Security & limits. We validate the shared-secret token and only act on tasks we registered. The protocol's signing (JWS) and SSRF-allowlist are server-side concerns we don't yet rely on. There are no delivery retries (the agent sends a single POST), and a server restart drops its own registration — so a previously-registered task simply stops pushing.

Current limitations

The following are not yet implemented. They are planned for future releases.
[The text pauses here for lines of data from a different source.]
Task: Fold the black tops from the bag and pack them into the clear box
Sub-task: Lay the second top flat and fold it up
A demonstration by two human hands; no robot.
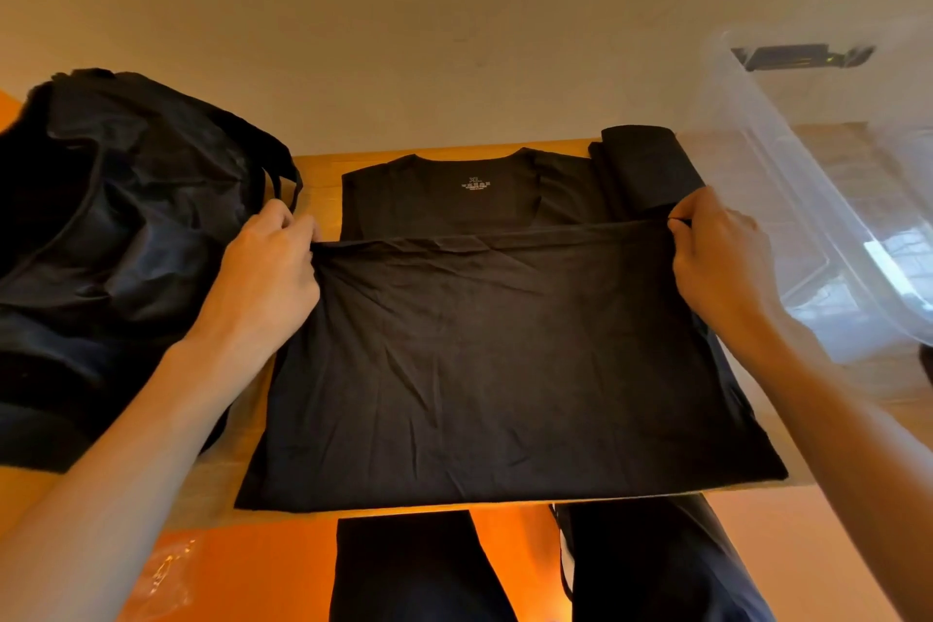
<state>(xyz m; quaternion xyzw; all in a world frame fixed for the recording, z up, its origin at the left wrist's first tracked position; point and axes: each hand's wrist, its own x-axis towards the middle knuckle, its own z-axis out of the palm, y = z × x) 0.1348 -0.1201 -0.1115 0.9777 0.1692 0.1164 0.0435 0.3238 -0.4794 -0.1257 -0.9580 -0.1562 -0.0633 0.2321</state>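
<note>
**Black top (495,359), mid-fold.** The garment lies flat on the wooden table (323,177), with its neckline at the far edge and the printed size label (476,184) showing. The near portion is doubled over the body, and its leading edge runs left to right just short of the neckline. The left hand (267,263) pinches the left end of that edge and the right hand (717,253) pinches the right end. The fingers curl round the cloth and the edge is drawn taut between them. A second black top (649,169), folded into a compact bundle, rests at the far right of the table against the spread one. The black bag (126,227) slumps at the left, its contents not discernible. The clear box (808,197) stands at the right, and no dark cloth shows through its walls. Judged progress: one top folded, one part-folded, none packed. An unknown number may remain in the bag.
</note>
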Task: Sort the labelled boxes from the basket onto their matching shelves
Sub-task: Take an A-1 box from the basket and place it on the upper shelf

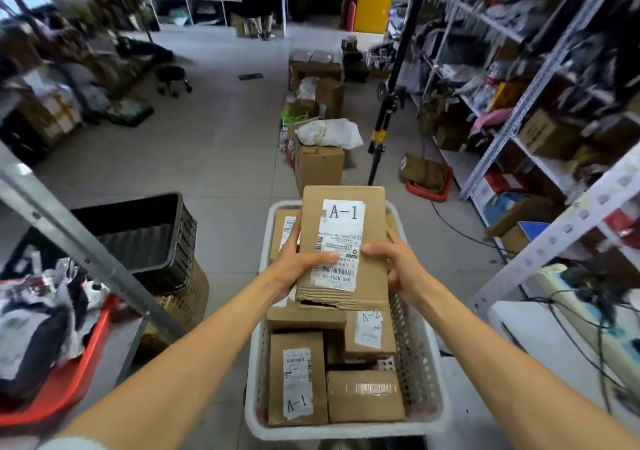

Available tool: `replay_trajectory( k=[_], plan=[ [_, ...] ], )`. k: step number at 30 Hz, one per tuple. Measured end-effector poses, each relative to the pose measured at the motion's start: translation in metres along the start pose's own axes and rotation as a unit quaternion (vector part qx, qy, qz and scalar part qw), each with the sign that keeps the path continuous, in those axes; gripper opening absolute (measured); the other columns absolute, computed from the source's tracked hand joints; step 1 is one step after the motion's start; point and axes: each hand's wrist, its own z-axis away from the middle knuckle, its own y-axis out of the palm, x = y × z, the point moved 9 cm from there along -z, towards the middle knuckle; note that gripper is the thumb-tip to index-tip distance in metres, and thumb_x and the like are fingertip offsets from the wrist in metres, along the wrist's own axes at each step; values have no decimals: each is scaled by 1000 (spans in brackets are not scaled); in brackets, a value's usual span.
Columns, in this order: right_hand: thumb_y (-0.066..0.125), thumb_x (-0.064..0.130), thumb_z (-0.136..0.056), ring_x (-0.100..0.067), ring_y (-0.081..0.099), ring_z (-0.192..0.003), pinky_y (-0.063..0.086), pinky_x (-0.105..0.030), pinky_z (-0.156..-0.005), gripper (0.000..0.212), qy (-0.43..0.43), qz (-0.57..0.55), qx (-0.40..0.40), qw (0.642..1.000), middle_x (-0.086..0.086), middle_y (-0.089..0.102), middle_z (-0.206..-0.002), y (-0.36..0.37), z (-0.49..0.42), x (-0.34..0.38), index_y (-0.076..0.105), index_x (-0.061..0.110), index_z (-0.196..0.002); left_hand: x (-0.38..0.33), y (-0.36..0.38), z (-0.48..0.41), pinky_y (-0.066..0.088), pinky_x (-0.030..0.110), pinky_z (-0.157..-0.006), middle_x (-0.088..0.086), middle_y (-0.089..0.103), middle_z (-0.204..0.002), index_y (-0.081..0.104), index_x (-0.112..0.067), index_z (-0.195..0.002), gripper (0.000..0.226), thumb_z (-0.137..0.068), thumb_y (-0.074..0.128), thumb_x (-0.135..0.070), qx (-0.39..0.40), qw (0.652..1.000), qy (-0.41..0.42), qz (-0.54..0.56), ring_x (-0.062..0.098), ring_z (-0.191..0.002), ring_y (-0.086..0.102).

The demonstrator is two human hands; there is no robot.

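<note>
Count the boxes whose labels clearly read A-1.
2. The held box, gripped by the left hand and right hand above the basket; the lying box in its near-left corner. Other labels may be hidden.

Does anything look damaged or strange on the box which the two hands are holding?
Yes. The A-1 box, gripped by the left hand and the right hand above the white basket, has a crushed near end. The cardboard there is creased and torn along the lower edge, showing a dark gap.
</note>
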Motion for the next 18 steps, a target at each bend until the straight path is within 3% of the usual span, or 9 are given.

  • Files: image uploads and the async path. Receiving files works for any type. When sending, only non-image uploads (CSV, PDF, DOCX, …) are forwarded — images are not yet — and files are forwarded/surfaced only on the synchronous path (a long-running task delivered out-of-band carries its text, not files).
  • Atomic responses. Responses are collected in full before being posted. Token-by-token streaming to Slack is not supported yet.
  • No A2A server mode. This framework cannot be addressed as an A2A agent by other agents. It is a client only.

Troubleshooting

"A2A agent returned a long-running task but async delivery is unavailable." — the a2a.agent provider was not given a framework_ctx (injected automatically by the framework when the provider is loaded via config.yaml). This should not happen in normal operation; it can appear in test setups that construct the provider directly without the framework context.

The background poller never delivers a result. Check that poll_interval and max_task_lifetime are appropriate for the remote agent. If the agent takes longer than max_task_lifetime, the task is abandoned and a timeout message is posted to the thread. Increase max_task_lifetime if needed.

"a2a.proxy: set model: to the target a2a tool name" — you have more than one tool configured and the proxy doesn't know which one to route to. Set model: under the llm: section to the key of the intended a2a.agent tool.